## Task objective
Filter the data below for the string "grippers" and copy each matching line.

*** Begin section ***

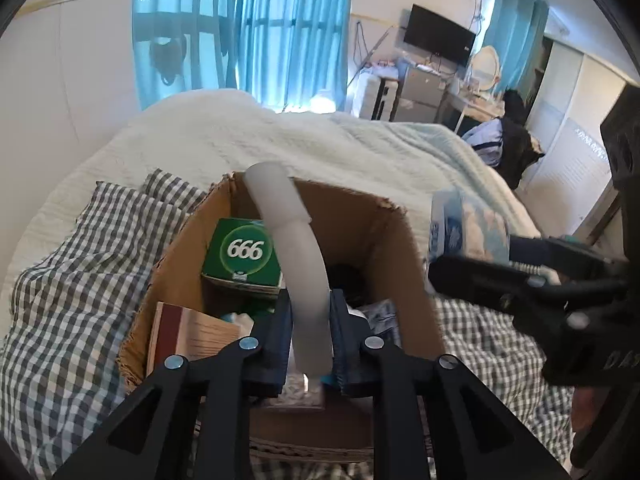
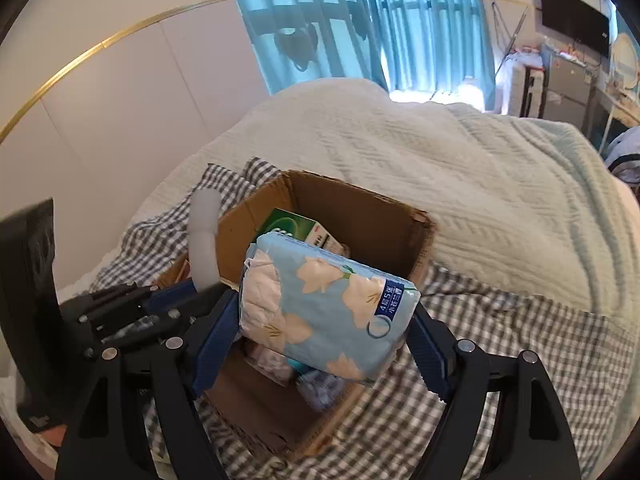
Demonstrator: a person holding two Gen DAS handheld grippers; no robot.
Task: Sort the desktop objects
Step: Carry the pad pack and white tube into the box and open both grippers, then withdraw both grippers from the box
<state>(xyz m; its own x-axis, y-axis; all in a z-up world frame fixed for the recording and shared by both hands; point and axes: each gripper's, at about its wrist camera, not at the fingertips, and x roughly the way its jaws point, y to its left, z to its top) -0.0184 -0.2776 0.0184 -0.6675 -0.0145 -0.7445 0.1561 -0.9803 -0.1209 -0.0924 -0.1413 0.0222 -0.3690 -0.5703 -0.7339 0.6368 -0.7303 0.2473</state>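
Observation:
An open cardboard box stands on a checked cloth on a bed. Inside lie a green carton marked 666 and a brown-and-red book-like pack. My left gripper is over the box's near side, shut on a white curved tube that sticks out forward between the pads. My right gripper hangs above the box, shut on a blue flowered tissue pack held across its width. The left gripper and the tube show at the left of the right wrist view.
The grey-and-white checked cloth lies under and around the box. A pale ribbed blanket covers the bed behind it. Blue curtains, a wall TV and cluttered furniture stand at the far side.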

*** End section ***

## Exercise result
Demonstrator: a person holding two Gen DAS handheld grippers; no robot.
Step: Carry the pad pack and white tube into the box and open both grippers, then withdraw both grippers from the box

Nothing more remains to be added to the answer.